Жюль обратил внимание на лица членов совета, на их одежду. Женщины – одна лет тридцати, двум другим явно за пятьдесят – были одеты дорого и элегантно, их прически и макияж сотворили руки профессионалов. Украшений не много, но весьма впечатляющие. Дамы сидели так прямо, будто кол проглотили, и каждая держала в руках сумочку и чехольчик из чрезвычайно дорогой кожи, в котором прятались разнообразные электронные штуки. Жюль чувствовал аромат их духов. Они были красивы. Но хотя у этих дам имелись все женские атрибуты – тонкость, изящество, красота и все прочее, – они были заведомо неженственны, просто потому, что сами так захотели. Они спокойно, но несомненно излучали подозрительность, агрессию, самоутверждение, и создавалось безошибочное ощущение, что они подобны сжатым пружинам. Наверное, женщины подсознательно чувствовали, что подобные качества необходимы в этом, когда-то исключительно мужском мире, но Жюля эта аура отпугивала, как и аура всех мужчин за столом – те же подозрительность, агрессивность и самоутверждение. Предполагалось, что, будучи членами совета директоров, они руководили компанией, всецело соблюдая ее интересы. И от рвения каждого из них зависело его личное благосостояние и статус. Они говорили и чтобы покрасоваться, и чтобы дискредитировать коллег, не оставив при этом отпечатков пальцев. Они рвались к успеху так же упорно, как расфуфыренная публика ломится в модный ресторан.
Всего вместе с Джеком Читемом и Ричем Пандой в зале пребывало девять мужчин. Никто не обратил внимания на Жюля, и он продолжал изучать их.

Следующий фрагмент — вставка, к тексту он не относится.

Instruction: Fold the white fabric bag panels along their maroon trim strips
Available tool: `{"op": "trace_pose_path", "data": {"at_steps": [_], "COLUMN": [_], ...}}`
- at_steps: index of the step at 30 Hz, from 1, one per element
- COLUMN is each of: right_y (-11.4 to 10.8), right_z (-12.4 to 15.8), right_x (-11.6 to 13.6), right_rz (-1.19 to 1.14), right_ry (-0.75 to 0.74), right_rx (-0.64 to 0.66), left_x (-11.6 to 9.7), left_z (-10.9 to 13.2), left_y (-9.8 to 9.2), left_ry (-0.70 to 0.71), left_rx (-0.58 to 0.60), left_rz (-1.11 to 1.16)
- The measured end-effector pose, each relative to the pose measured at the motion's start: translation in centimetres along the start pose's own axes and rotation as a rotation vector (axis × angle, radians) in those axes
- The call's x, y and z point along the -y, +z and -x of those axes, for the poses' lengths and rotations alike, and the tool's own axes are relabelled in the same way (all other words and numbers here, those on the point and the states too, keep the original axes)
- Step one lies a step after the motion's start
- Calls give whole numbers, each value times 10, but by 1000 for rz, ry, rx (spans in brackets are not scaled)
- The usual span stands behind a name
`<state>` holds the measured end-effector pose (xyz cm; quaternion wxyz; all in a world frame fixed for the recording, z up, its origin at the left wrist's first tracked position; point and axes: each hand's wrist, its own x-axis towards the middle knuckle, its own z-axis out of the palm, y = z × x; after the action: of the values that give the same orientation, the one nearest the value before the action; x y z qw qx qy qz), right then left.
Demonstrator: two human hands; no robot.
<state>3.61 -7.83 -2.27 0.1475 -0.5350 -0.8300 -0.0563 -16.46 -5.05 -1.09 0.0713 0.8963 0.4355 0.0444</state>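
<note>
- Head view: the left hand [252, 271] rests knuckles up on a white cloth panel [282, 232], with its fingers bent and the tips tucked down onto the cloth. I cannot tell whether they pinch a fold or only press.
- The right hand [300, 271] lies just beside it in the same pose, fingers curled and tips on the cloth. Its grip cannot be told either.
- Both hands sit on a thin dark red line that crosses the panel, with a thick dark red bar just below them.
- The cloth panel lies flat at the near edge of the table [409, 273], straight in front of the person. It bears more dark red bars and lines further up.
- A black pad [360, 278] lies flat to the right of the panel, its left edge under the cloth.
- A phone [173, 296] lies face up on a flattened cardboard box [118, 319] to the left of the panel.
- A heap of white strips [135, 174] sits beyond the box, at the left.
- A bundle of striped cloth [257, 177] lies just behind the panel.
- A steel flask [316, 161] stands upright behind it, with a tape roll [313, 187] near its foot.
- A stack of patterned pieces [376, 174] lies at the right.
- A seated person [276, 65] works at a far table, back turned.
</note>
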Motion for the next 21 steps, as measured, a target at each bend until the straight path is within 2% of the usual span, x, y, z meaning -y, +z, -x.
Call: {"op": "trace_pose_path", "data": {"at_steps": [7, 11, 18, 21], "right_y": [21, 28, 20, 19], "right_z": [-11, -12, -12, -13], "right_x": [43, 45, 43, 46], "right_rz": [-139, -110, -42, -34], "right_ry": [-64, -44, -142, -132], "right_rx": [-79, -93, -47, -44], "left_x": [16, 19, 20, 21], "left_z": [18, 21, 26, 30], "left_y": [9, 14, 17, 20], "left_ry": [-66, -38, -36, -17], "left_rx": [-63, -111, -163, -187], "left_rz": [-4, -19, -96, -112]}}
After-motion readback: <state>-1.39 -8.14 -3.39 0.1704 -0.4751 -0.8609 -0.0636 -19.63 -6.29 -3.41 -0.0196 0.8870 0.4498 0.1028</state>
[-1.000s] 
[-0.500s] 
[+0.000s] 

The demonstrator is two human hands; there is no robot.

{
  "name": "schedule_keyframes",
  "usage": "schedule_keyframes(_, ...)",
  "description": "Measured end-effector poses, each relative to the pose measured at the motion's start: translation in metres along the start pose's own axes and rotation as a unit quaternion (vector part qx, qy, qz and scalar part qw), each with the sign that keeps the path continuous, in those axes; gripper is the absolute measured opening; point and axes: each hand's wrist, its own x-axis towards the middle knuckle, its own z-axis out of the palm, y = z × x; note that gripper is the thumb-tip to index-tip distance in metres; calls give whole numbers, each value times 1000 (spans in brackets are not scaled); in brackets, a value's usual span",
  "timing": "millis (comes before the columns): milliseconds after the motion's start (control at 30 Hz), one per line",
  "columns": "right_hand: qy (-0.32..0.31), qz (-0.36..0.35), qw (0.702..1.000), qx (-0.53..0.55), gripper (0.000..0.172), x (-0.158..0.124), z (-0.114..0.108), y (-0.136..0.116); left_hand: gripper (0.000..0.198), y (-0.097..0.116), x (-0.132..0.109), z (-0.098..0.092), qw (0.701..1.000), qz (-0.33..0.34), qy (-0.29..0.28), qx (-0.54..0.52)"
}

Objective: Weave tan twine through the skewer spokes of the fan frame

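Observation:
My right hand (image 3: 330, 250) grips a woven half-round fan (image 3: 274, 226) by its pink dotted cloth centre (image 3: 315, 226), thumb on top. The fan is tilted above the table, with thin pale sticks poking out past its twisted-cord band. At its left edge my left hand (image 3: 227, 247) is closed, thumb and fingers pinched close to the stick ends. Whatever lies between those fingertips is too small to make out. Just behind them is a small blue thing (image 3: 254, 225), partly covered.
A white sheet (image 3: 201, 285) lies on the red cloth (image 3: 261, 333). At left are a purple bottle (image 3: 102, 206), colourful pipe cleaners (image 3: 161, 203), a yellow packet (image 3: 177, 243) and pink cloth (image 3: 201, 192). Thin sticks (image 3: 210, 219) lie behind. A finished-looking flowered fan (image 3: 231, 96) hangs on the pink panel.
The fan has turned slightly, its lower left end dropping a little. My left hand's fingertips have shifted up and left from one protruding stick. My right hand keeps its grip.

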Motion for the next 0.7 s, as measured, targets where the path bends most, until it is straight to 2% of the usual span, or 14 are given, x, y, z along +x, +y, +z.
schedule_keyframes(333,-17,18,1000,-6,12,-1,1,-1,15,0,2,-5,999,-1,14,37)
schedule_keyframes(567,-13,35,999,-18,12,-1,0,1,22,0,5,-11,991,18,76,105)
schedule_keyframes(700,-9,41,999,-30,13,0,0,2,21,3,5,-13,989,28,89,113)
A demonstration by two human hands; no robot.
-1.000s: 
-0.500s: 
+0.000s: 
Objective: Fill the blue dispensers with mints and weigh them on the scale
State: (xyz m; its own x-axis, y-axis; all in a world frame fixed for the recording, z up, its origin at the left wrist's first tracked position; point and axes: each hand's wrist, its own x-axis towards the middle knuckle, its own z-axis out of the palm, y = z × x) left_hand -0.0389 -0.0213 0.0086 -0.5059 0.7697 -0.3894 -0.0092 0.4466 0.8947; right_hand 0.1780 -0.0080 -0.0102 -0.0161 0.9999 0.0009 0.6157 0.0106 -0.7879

Жюля поразило то, как изгибались лацканы их пиджаков. Он не разбирался в моде и никогда особенно не приглядывался, кто во что одет, особенно мужчины, но сейчас эти лацканы его просто заворожили. Немецкое слово «лацкан» странно звучит, если повторить его несколько раз мысленно или вслух, «отворот» – куда понятнее. Для читающего по-английски француза слово lapel, обозначающее этот самый лацкан, вообще смешное, ибо по-французски la pelle – «лопата». Жюлю, конечно, было невдомек, что все мужские костюмы в этом зале были из магазина «Пол Стюарт» и каждый сшит по индивидуальному заказу у Самуэльсона в Монреале, а лацканы воплощают собой многие характерные черты Америки: ее нецеремонность, богатство, уверенность – и даже изгибы волн, бьющихся в эту самую минуту о тысячи миль широчайшего, продуваемого ветром, изрезанного заливами и бухтами побережья, что тянется от Бруклина до Монток-Пойнта. В Париже ему ни разу не доводилось видеть такие отвороты. Парижские лацканы были плоскими и бесплотными. А здешние – полнотелые и солидные, казалось, придавали содержание всему облику. Жюль подумал, что такая мягкая, шикарная материя просто не может лежать иначе.